__EXERCISE AIM__: Pull each line containing "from" out of the data and copy it.

__DATA PROVIDED__:
- - -
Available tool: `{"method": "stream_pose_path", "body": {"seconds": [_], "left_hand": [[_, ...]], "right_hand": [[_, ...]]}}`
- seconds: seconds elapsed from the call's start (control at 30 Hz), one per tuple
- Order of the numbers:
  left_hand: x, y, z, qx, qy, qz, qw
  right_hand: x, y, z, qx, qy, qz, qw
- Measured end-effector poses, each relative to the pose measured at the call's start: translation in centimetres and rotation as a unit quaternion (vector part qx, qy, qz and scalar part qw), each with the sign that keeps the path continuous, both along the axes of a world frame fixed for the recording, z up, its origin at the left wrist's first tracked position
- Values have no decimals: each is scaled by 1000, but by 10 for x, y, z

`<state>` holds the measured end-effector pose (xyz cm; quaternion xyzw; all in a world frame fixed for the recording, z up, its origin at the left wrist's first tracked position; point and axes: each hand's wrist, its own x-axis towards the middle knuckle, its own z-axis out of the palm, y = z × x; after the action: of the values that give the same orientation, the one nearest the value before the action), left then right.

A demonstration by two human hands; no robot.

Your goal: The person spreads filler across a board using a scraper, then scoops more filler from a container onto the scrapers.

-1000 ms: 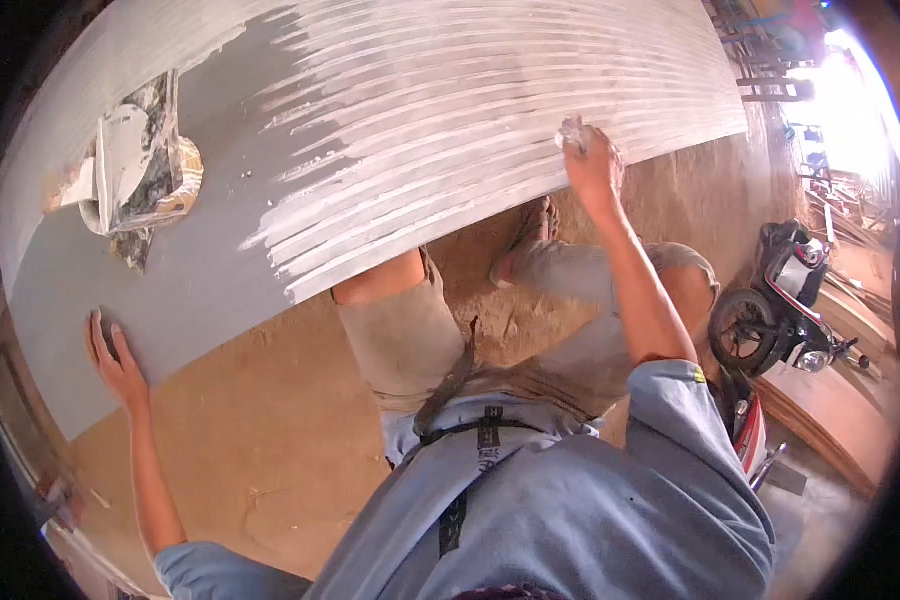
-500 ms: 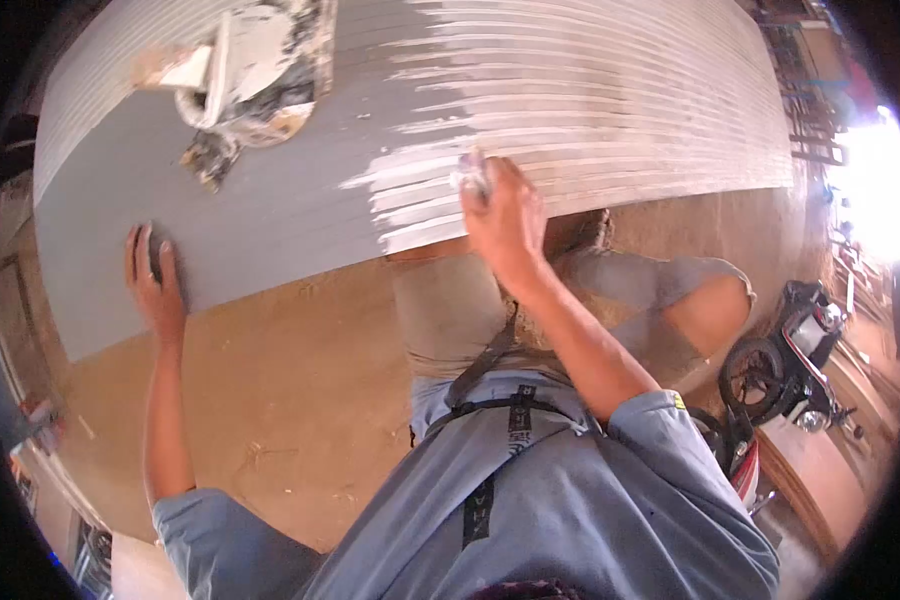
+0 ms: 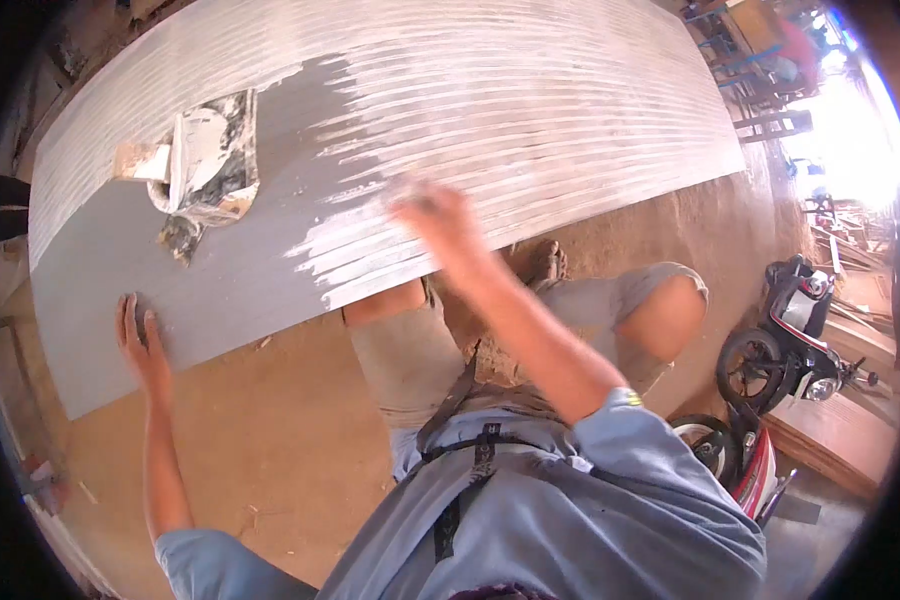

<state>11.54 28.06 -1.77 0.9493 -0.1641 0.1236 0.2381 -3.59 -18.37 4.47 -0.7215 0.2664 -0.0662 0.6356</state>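
A large grey panel (image 3: 240,290) with parallel ridges lies in front of me, its right and far parts coated in white streaks. My right hand (image 3: 435,215), blurred, is closed over the border between white and bare grey. Its fingers hold a small white-smeared thing (image 3: 402,190) whose kind I cannot tell. Near the panel's front left edge rests my left hand (image 3: 142,340), with a small dark object (image 3: 151,326) between thumb and fingers. Farther back on the panel stands a paste-smeared container (image 3: 238,180) with white paste, a pale block-like piece (image 3: 142,162) and a crumpled dark lump (image 3: 180,240) beside it.
My knees (image 3: 660,310) are close under the panel's front edge. A motorbike (image 3: 795,330) stands at the right, near wooden boards (image 3: 830,445). Another person (image 3: 792,45) is at the far right, by bright light. The brown floor (image 3: 270,420) shows below.
My right hand has moved left along the panel. White streaks reach farther left near the front edge in view. The whole view has shifted, with the panel and container lower and leftward.
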Motion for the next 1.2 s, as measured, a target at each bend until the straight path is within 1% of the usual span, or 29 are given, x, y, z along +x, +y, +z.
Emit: {"method": "stream_pose_path", "body": {"seconds": [0.03,0.07,0.13,0.2,0.23,0.3,0.33,0.4,0.43,0.5,0.53,0.6,0.63,0.7,0.77,0.8,0.87,0.9,0.93,0.97,1.03,1.07,1.13,1.17,1.2], "left_hand": [[0,-2,1,-16,8,2,1000],[2,-3,1,-20,8,1,1000],[3,1,-1,20,1,-6,1000],[4,7,-5,25,-5,-7,1000],[6,6,-6,30,-15,-10,999],[4,3,-5,27,-8,-6,1000],[5,2,-4,26,-1,-2,1000],[7,2,-5,19,-5,-14,1000],[8,2,-5,13,-10,-22,1000],[8,1,-2,14,2,-22,1000],[6,-1,0,13,6,-16,1000],[4,-6,4,36,4,-3,999],[3,-7,7,57,-1,3,998],[6,-1,-1,57,-5,0,998],[11,6,-8,52,-15,-5,999],[11,6,-7,51,-14,-16,998],[12,8,-7,49,-18,-26,998],[8,5,-3,46,-8,-18,999],[6,2,-1,44,4,-10,999],[5,-1,1,43,2,-9,999],[3,-4,2,49,6,6,999],[4,-2,1,49,8,7,999],[7,4,-4,41,3,-23,999],[7,5,-5,42,5,-21,999],[8,5,-5,44,5,-18,999]], "right_hand": [[-8,-45,-3,-67,42,-33,996],[-16,-89,-11,-129,31,-58,989],[-35,-175,-29,-254,22,-117,960],[-45,-218,-17,-356,198,-130,904],[-43,-229,-24,-358,197,-129,903],[-41,-234,-34,-446,131,-149,873],[-38,-233,-35,-446,134,-150,872],[-31,-227,-37,-508,201,-156,823],[-30,-226,-39,-507,206,-154,822],[-29,-219,-41,-554,174,-132,803],[-25,-207,-34,-553,177,-129,804],[-14,-181,-27,-506,208,-104,830],[-12,-174,-46,-526,176,-101,826],[-5,-153,-80,-507,22,-109,855],[12,-113,-40,-380,160,-80,908],[14,-107,-31,-382,154,-85,907],[15,-102,-17,-299,176,-4,938],[14,-103,-10,-250,171,-17,953],[11,-115,-17,-251,168,-17,953],[7,-134,-29,-262,37,-71,962],[-6,-184,-34,-256,-7,-132,958],[-14,-215,-30,-245,81,-138,956],[-24,-274,-51,-388,155,-130,899],[-21,-273,-52,-388,156,-126,900],[-20,-269,-49,-451,179,-118,866]]}}
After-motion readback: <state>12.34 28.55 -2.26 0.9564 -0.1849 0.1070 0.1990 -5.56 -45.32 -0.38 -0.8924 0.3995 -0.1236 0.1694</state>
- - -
__EXPECTED ANSWER__:
- seconds: seconds elapsed from the call's start (control at 30 Hz), one per tuple
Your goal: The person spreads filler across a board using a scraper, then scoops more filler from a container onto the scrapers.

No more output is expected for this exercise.